Audio Data Augmentation in python
In this post, I am going to show you how we can build a method for generating more samples in our dataset using data augmentation for audio files.
Let’s get started
Data augmentation is a method for generating synthetic data i.e. creating new samples by tweaking small factors in the original samples. By altering these small factors we can get large amount of data for a single sample. This not only helps us to increase the size of our dataset but also gives multiple variations of single sample which helps our model to avoid overfitting and become more generalized.

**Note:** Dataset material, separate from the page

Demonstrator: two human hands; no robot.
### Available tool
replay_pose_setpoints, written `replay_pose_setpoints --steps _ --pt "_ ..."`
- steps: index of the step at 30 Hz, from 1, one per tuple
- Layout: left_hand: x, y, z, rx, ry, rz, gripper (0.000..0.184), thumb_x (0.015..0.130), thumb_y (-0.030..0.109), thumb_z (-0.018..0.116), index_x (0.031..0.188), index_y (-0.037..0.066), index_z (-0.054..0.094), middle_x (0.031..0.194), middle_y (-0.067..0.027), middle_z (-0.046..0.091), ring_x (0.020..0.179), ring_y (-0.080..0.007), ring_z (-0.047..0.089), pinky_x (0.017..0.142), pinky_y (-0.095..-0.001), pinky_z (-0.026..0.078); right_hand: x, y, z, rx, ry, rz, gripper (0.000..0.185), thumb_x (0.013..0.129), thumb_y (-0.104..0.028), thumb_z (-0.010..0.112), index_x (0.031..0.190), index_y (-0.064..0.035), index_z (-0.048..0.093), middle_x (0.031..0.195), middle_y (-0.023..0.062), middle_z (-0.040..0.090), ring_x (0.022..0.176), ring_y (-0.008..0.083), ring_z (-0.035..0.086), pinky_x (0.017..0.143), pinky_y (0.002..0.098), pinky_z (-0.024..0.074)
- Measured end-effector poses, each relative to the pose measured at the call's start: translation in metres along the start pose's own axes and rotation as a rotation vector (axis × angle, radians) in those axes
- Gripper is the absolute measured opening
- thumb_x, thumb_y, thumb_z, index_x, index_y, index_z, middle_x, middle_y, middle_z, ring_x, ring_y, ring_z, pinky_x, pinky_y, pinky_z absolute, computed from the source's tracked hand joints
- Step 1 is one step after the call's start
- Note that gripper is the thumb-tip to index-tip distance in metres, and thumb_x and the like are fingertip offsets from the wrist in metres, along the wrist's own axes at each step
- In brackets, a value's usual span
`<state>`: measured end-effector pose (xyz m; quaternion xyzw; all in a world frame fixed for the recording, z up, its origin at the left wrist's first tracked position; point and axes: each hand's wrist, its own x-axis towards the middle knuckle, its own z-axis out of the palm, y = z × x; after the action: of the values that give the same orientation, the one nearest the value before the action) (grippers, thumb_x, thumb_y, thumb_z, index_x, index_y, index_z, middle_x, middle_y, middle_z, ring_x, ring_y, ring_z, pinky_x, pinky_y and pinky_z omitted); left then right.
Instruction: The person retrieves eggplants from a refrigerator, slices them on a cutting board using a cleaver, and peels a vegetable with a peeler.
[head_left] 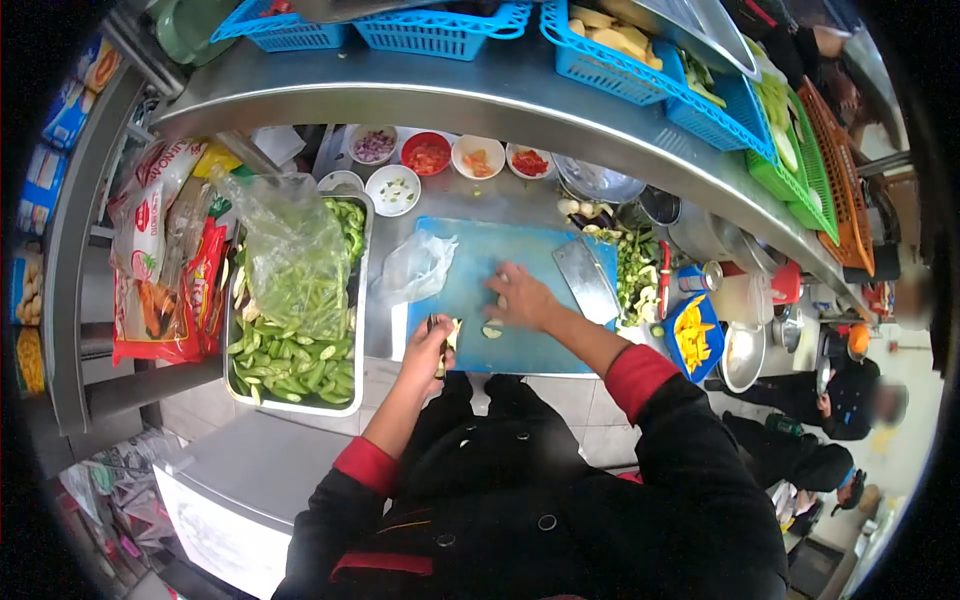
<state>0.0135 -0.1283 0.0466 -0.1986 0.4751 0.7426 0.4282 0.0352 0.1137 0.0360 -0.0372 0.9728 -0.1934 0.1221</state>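
Board point(470, 265) sits on the table point(450, 200), both hands working over its near half.

Left hand point(428, 352) is pinching a pale green piece point(453, 335) at the board's near left edge. Dark strip point(432, 322) pokes up at that grip; can't tell if it's peel or a small blade.

Right hand point(520, 298) is over the middle of the board, palm down, fingers part curled. Might be something pale under the fingertips, but can't tell if it's pinched or just covered. One loose slice point(492, 330) lies on the board, just nearside of that hand.

Cleaver point(585, 280) lies flat at the board's right side, neither hand on it. Bag point(418, 267) is crumpled across the left edge. Tray point(364, 300) of cut greens point(295, 365) is left of the board, clear plastic point(290, 245) over part of it. Bowls point(388, 208) stand past the far edge.

My read: step in hand is fingertip work on small pieces, no cleaver involved. Next move calls for a firm left pinch on the piece and a light right fingertip hold, knuckles clear of the dark strip in case it's sharp.
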Motion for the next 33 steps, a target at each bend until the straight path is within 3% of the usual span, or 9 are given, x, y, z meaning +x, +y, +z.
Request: replay_pose_setpoints --steps 2,5,9,12,21,23,27,30,33 --pt "-0.005 -0.004 -0.011 -0.022 -0.041 -0.004 0.01 0.095 0.021 0.064 0.101 0.016 0.057 0.081 -0.0009 0.057 0.055 -0.0096 0.048 0.045 -0.0253 0.037 -0.025 -0.015 0.002 0.103 -0.067 0.085 0.056 0.077 -0.03 0.076 0.129 -0.015 0.06 0.132 0.0187 0.047 0.124 0.0397 0.051 0.101 0.0479 0.0489" --pt "-0.012 -0.007 -0.015 -0.02 -0.024 -0.039 0.014 0.094 0.021 0.064 0.104 0.017 0.056 0.084 -0.0012 0.057 0.056 -0.0095 0.048 0.045 -0.0239 0.038 -0.034 -0.034 0.016 0.125 -0.094 0.153 0.056 0.076 -0.03 0.077 0.127 -0.0167 0.059 0.128 0.0197 0.046 0.12 0.0404 0.053 0.1 0.0481 0.0493" --pt "-0.017 -0.009 -0.01 0.008 0.001 -0.028 0.012 0.095 0.021 0.063 0.103 0.016 0.055 0.081 -0.0001 0.054 0.057 -0.0091 0.048 0.044 -0.0241 0.038 -0.034 -0.024 0.068 0.144 -0.001 0.086 0.05 0.075 -0.018 0.073 0.123 -0.0167 0.059 0.126 0.021 0.046 0.113 0.0408 0.057 0.094 0.0474 0.0522" --pt "-0.026 -0.005 0.004 0.0 0.021 -0.016 0.013 0.095 0.021 0.062 0.105 0.017 0.053 0.085 -0.0008 0.055 0.057 -0.0098 0.047 0.046 -0.0253 0.038 -0.038 -0.03 0.063 0.097 0.025 0.138 0.046 0.076 -0.013 0.07 0.121 -0.014 0.06 0.126 0.0205 0.046 0.11 0.0403 0.058 0.091 0.0463 0.0538" --pt "-0.038 -0.022 0.03 -0.001 0.021 0.06 0.018 0.095 0.025 0.063 0.106 0.018 0.052 0.087 -0.0018 0.054 0.059 -0.0107 0.047 0.047 -0.0258 0.037 -0.063 -0.03 0.033 0.069 -0.063 0.046 0.044 0.078 -0.012 0.067 0.122 -0.0105 0.062 0.128 0.0212 0.047 0.111 0.0415 0.059 0.089 0.0492 0.0549" --pt "-0.044 -0.026 0.038 -0.011 0.002 0.086 0.018 0.095 0.026 0.063 0.106 0.018 0.051 0.087 -0.0019 0.054 0.059 -0.0108 0.047 0.047 -0.0258 0.037 -0.076 -0.027 0.036 0.043 0.024 -0.056 0.031 0.084 -0.008 0.058 0.115 -0.0066 0.065 0.129 0.0219 0.049 0.108 0.0411 0.059 0.09 0.0475 0.0543" --pt "-0.06 -0.036 0.052 -0.017 0.052 0.124 0.02 0.093 0.029 0.066 0.103 0.018 0.052 0.086 -0.0015 0.053 0.058 -0.0108 0.047 0.047 -0.0255 0.037 -0.075 -0.009 0.046 0.092 -0.035 -0.109 0.03 0.085 -0.01 0.058 0.113 -0.0072 0.067 0.132 0.0217 0.05 0.11 0.0419 0.059 0.088 0.0485 0.0548" --pt "-0.076 -0.042 0.066 -0.029 0.08 0.159 0.021 0.092 0.03 0.068 0.102 0.018 0.052 0.084 -0.001 0.053 0.057 -0.0106 0.047 0.046 -0.0253 0.036 -0.074 -0.001 0.069 0.06 0.041 -0.132 0.026 0.084 -0.015 0.061 0.108 -0.0085 0.068 0.127 0.0203 0.049 0.107 0.0422 0.059 0.087 0.0512 0.0554" --pt "-0.097 -0.028 0.094 0.003 0.093 0.193 0.023 0.091 0.03 0.069 0.102 0.018 0.053 0.083 -0.0003 0.054 0.057 -0.0103 0.048 0.046 -0.0252 0.036 -0.072 0.013 0.073 0.075 0.09 -0.11 0.021 0.083 -0.015 0.061 0.101 -0.0074 0.069 0.112 0.0198 0.057 0.101 0.0371 0.061 0.081 0.0492 0.056"
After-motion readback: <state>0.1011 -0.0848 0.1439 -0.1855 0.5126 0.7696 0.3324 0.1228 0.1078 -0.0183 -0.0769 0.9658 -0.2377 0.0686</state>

We are going to use free-spoken-digit-dataset dataset. It is a free audio dataset of spoken digits. Think of it as MNIST for audio. It consists of 2000 recordings by 4 speakers (50 of each digit per speaker).

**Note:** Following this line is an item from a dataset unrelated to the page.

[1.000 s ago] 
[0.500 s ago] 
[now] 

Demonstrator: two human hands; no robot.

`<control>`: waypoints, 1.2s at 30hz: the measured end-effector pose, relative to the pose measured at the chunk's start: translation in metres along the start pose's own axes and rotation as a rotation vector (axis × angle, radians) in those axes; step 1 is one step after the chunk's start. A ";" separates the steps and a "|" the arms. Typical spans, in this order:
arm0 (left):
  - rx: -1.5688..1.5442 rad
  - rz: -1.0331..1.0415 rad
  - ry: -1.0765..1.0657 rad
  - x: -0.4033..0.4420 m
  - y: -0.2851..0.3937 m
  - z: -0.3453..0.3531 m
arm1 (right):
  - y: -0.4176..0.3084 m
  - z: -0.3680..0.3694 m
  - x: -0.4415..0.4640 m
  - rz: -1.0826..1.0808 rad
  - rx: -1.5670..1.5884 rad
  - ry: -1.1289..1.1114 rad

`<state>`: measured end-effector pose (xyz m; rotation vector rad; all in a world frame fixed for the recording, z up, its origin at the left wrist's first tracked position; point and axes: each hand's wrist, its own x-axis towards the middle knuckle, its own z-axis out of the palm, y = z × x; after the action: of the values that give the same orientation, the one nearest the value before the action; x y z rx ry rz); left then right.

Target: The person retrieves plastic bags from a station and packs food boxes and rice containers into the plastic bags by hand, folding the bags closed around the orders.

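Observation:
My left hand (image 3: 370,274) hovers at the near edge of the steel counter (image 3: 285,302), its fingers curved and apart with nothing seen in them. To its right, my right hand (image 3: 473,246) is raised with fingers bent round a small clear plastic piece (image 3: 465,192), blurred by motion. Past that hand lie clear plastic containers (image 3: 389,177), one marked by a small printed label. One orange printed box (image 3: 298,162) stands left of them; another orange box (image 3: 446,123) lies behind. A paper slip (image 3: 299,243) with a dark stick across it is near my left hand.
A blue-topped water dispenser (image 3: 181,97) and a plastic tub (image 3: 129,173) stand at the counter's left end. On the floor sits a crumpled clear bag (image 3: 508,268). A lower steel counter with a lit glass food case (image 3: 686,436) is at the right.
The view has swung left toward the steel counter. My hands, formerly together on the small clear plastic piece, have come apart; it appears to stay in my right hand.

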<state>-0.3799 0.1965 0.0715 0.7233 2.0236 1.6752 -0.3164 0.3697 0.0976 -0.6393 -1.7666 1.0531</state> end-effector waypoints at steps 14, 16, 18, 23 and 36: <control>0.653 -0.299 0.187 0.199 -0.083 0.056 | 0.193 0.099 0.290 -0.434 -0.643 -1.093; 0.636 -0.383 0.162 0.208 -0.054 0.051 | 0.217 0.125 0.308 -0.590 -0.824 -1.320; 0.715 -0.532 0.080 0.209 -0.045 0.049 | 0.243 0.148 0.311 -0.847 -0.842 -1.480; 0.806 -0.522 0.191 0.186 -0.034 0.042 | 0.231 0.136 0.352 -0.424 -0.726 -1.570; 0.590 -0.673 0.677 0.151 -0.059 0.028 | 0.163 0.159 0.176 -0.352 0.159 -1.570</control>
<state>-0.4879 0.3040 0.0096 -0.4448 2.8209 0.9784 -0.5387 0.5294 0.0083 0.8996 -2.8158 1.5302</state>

librosa, IPython.display.audio and matplotlib libraries are extensively used in this post. Before we continue It would be better to have a good background about these libraries.
Types of augmentation
Sound wave has following characteristics: Pitch, Loudness, Quality. We need to alter our samples around these characteristics in such a way that they only differ by small factor from original sample.
I found following alterations to a sound wave useful: Noise addition, Time shifting, Pitch shifting and Time stretching. We will see how these affects our original sample using spectrogram and play these altered audio files.
Visualizing original sample
We will use librosa to read the .wav file and matplotlib to generate spectrogram of wav file. Below is the code for visualization
Noise Addition
This process involves addition of noise i.e. white noise to the sample. White noises are random samples distributed at regular intervals with mean of 0 and standard deviation of 1.
For achieving this we will be using numpy’s normal method generate above distribution and add it to our original sample:
Time Shifting
Here we shift the wave by sample_rate/10 factor. This will move the wave to the right by given factor along time axis.
For achieving this I have used numpy’s roll function to generate time shifting.
Time Stretching
The process of changing the speed/duration of sound without affecting the pitch of sound. This can be achieved using librosa’s time_stretch function.
Time_stretch function takes wave samples and a factor by which to stretch as inputs. I found that this factor should be 0.4 since it has a small difference with original sample.
Pitch Shifting
It is an implementation of pitch scaling used in musical instruments. It is a process of changing the pitch of sound without affect it’s speed.
Again we are going to use librosa’s pitch_shift function. It takes wave samples, sample rate and number of steps through which pitch must be shifted. I found that number of steps between -5 to 5 are much favorable as per our dataset.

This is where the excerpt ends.